Exposure to regular shopping trips improves children’s ability to shop competently and understand the value of money

Bingley, United Kingdom, 13 June 2016 – Children are becoming consumers from a younger age and, with an increasingly significant budget at their disposal, there is a growing focus on them as a target market. How can parents ensure their children are able to make logical purchasing decisions?

In a new study, ‘How children make purchase decisions: behaviour of the cued processors’ from the Journal of Young Consumers, authors Gunnar Mau, Michael Schuhen, Sascha Steinmann and Hanna Schramm-Klein, explain that children whose parents regularly take them grocery shopping are more competent shoppers.  They are able to avoid making impulse purchases in reaction to the stimuli at the Point of Sale and are more focused on choosing the best value items when shopping, regardless of their age.

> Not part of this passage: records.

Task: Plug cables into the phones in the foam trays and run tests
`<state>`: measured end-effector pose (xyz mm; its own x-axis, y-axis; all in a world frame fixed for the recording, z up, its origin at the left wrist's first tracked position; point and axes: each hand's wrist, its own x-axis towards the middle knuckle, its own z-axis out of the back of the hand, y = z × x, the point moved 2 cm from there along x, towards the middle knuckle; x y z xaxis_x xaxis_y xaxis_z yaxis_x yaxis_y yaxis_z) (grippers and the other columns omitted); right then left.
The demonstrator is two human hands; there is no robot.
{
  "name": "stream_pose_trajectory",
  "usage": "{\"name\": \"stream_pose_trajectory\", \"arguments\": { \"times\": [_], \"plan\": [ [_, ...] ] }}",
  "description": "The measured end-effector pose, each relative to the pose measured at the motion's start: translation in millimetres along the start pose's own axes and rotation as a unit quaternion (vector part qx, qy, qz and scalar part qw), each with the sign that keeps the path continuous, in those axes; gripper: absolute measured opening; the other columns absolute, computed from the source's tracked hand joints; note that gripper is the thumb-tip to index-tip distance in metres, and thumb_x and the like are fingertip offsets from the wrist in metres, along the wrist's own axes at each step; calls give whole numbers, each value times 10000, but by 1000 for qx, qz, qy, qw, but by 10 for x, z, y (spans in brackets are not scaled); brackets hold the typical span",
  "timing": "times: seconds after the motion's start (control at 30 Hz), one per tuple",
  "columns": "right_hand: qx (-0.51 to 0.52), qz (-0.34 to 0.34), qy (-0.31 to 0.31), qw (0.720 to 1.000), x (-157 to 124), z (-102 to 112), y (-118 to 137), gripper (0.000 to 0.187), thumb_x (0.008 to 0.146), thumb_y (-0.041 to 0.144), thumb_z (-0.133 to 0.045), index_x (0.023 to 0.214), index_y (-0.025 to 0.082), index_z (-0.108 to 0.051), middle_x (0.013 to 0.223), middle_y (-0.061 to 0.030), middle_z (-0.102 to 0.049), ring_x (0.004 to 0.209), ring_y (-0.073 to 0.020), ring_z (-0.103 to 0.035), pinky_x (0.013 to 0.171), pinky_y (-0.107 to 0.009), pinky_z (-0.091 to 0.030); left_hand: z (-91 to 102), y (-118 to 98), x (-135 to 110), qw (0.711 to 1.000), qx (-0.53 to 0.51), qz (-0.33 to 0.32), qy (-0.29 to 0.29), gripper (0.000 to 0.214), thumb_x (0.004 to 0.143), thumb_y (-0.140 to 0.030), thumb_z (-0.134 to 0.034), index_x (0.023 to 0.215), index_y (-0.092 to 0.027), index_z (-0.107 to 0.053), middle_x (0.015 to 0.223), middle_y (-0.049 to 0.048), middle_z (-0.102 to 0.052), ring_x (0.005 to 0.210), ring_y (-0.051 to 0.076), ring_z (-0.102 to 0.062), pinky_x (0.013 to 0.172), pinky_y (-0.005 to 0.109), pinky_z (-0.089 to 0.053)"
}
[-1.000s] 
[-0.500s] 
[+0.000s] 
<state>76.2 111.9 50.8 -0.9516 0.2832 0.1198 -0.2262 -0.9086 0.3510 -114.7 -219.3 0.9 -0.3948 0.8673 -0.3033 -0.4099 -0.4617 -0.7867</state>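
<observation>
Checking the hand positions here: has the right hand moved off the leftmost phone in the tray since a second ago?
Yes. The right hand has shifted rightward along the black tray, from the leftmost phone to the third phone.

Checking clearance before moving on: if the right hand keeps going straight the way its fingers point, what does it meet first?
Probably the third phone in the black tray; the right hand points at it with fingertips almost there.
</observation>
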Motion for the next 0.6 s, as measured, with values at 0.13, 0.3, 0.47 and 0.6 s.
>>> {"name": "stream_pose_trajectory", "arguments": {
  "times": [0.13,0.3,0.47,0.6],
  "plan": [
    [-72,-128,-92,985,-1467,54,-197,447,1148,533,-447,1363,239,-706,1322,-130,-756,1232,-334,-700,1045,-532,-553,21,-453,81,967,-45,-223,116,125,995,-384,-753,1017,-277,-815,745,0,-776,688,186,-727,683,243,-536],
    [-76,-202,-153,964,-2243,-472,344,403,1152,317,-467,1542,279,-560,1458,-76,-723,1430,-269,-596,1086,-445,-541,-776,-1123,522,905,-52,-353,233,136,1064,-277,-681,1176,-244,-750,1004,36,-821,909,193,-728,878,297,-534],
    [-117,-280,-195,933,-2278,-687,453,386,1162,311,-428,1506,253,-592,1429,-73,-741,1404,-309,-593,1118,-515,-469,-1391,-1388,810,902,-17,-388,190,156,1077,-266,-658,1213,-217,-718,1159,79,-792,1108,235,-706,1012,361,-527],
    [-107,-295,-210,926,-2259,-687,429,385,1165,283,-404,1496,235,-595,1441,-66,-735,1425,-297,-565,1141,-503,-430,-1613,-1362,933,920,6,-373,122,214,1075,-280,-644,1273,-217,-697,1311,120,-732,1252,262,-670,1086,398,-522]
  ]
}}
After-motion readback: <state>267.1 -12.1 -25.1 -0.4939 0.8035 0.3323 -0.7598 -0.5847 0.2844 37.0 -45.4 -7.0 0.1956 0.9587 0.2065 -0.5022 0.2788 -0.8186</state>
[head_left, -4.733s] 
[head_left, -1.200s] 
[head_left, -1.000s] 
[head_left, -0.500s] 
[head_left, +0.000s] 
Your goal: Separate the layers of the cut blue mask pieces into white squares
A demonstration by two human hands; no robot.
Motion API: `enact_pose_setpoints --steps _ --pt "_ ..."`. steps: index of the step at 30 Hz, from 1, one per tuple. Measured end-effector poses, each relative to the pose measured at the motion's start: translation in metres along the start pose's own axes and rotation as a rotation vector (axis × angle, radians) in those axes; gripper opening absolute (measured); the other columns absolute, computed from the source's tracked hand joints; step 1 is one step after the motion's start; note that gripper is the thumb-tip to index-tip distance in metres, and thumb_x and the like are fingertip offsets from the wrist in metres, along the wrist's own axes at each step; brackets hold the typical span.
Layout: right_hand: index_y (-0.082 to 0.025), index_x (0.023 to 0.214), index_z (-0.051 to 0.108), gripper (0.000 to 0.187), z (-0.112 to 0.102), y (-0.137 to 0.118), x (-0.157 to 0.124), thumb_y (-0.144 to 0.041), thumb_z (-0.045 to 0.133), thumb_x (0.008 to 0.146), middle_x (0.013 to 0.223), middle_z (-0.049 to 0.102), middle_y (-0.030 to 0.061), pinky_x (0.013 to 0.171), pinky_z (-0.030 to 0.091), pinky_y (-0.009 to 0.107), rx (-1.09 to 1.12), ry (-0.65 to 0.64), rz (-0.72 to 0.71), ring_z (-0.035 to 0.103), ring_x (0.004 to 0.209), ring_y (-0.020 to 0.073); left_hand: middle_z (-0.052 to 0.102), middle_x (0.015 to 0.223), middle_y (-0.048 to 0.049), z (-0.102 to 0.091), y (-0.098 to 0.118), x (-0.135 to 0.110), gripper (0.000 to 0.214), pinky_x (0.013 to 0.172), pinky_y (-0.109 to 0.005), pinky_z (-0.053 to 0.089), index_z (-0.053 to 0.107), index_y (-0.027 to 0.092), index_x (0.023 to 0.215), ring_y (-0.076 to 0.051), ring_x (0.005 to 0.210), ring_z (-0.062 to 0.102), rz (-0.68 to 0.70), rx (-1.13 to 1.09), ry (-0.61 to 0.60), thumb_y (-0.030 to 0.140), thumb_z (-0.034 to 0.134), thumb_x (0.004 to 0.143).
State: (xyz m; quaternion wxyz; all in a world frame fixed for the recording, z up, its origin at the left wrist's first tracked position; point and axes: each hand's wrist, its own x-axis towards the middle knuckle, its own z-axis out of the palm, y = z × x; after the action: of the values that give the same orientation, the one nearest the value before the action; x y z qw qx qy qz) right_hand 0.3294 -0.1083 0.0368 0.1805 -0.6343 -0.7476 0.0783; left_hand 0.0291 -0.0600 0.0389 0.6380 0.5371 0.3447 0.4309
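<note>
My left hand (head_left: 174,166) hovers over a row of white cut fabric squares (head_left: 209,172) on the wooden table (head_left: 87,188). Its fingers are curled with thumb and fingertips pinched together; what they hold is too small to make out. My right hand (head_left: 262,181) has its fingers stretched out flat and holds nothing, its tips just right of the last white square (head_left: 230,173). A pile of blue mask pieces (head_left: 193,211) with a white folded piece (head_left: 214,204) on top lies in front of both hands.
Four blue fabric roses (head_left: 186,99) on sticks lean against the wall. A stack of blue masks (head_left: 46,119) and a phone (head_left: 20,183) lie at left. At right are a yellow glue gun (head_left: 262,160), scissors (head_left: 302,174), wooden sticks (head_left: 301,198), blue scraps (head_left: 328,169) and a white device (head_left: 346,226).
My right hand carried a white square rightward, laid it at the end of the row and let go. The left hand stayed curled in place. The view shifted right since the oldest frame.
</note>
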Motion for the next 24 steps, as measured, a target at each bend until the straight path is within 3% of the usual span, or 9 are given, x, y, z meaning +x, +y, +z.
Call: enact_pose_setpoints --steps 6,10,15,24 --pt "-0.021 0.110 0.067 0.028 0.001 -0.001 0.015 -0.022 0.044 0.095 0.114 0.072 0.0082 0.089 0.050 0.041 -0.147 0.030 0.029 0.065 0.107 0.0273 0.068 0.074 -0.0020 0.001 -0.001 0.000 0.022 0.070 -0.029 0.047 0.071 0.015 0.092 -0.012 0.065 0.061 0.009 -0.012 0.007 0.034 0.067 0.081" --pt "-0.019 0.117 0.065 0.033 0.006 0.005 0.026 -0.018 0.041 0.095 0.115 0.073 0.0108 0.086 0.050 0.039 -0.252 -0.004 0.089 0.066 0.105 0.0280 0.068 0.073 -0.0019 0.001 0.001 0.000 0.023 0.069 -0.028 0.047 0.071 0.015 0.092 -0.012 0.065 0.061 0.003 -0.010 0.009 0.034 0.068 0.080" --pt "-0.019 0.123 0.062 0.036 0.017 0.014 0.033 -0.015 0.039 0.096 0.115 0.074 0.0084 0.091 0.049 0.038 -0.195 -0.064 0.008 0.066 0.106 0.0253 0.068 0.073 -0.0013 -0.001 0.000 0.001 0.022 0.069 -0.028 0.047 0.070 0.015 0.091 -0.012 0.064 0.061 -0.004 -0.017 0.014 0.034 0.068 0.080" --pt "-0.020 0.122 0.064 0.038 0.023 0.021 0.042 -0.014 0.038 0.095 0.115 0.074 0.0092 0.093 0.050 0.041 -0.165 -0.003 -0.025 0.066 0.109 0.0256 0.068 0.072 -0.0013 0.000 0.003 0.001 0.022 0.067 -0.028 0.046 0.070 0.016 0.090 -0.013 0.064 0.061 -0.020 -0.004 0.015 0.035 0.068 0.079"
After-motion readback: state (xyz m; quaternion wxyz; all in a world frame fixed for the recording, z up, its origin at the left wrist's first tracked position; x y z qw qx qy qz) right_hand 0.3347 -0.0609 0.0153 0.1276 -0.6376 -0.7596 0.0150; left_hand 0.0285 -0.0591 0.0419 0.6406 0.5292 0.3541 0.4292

The study claims that children actively begin to make their own purchase decisions between the ages of six and eight and, for this purpose, often have a significant budget at their disposal, which they can use independently. For example, in Germany the annual income based on pocket money or small additional income for children aged 6 to 13 years old adds up to 1,85 billion euros (on average about 27 EUR a month per child). In the UK, as revealed by the Halifax pocket money survey, the amount children get on a weekly basis has hit a 9 year high. 

Children also have a great influence on their parents purchasing decisions. 85% of 6- to 13-year-olds have a say in which leisure time activities the family undertakes, and this influence is also evident on the purchasing of more expensive products and services e.g., a holiday or a car. 

It is therefore of high importance to the family budget that children have a greater understanding of the concept of money. 

The study shows that parents can directly influence children’s purchase competence by allowing their child to accompany them shopping and practising competent purchase decisions together. In this way, children can be trained to reconsider the different alternatives before making purchase decisions, to recall the learned knowledge or to use alternative information sources. 

Parents also pass on the significance of price in the decision-making process, with children whose parents consistently make extravagant or frivolous purchases, much more likely to make similar decisions. 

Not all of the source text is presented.